Leerink said in a note on Thursday it remains incrementally more cautious on the shares of Walgreens Boots Alliance Inc (NASDAQ: WBA) following the release of its quarterly results and after analyzing the new Rite Aid Corporation (NYSE: RAD) deal.

Following a year-and-a-half dilly-dallying since the deal was announced, Walgreens and Rite Aid had to terminate the agreement in the wake of reduced possibility of securing anti-trust approval. Instead, Rite Aid announced the sale of 2,186 of its stores, located predominantly in the Northeast, Mid-Atlantic and Southeastern regions to Walgreens.

Beat-And-Raise, But Not

Reviewing Walgreen's results, Leerink analysts David Larsen and Matt Dellelo said although the company's earnings beat the consensus estimate by $0.03, the quality of earnings was low. The earnings beat and the upward revision of full-year earnings per share estimate by $0.08, according to the analysts, came from a lower tax rate.

Leerink noted that the good U.S. retail volumes came about due to a lower price, putting pressure on reimbursement and gross margin. The operating income growth, which came despite operating margins holding steady, came about due to SG&A cost reduction efforts, the firm noted.

The firm expressed concern that much of the SG&A cost reduction efforts from the Alliance Boots merger will be complete by the end of 2017.

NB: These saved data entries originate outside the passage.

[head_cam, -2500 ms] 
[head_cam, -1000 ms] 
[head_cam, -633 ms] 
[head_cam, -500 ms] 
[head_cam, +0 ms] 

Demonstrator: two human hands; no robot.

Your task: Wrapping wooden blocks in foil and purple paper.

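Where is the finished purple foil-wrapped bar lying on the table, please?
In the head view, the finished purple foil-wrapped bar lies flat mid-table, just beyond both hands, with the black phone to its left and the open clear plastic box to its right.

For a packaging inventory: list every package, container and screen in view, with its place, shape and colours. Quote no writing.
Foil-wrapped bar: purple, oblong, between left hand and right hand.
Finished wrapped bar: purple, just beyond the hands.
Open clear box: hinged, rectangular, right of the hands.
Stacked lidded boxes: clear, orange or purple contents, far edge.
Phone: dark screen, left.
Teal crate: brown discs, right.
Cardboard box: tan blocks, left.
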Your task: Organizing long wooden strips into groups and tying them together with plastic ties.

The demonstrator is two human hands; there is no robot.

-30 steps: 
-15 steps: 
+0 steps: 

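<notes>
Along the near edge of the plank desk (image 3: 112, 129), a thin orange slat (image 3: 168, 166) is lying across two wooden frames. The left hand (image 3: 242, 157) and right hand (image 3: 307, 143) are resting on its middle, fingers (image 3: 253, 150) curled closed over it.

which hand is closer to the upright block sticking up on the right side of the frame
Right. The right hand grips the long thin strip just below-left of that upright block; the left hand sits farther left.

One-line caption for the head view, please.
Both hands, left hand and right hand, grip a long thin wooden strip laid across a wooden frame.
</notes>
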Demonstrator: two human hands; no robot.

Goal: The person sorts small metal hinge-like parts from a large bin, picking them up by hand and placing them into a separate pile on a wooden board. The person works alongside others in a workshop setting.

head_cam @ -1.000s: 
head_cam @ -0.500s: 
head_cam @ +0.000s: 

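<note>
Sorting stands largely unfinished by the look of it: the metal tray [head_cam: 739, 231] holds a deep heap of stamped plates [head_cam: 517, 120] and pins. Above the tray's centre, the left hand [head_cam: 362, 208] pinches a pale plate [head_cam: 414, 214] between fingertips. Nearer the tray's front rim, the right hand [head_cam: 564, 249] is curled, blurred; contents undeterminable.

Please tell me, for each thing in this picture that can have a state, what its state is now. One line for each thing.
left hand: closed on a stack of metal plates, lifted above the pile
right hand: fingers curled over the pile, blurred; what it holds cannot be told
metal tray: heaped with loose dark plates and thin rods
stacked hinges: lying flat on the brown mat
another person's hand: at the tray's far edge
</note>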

"We are also becoming more cautious on 'restructuring charges' that management is consistently reporting," the firm added.

Paying Through The Nose

Leerink thinks the price tag for the new Rite Aid deal is high, though still a positive, as it keeps the deal alive and also adds about 2,186 stores. The firm estimates that these stores would generate about $13 billion in revenues and $390 million in EBITDA. According to the firm, the EBITDA margin assumption of 3 percent is low, since the deal is for stores and not corporate overhead.

FTC Could Still Play Spoilsport

The firm thinks the FTC could still block the deal. "However, in our view the FTC staff may be seeking to 'save face' and 'flex its muscle' when reviewing this transaction," the firm opined.

The firm differed with Walgreen's view that the FTC may not focus on the Herfindahl-Hirschman Index, which is a commonly accepted measure of market concentration. Leerink also pointed to the FTC's somewhat biased view toward healthcare transactions due to staff's view that consolidation caused prices to rise. The firm put the odd of the new deal going through as 50/50.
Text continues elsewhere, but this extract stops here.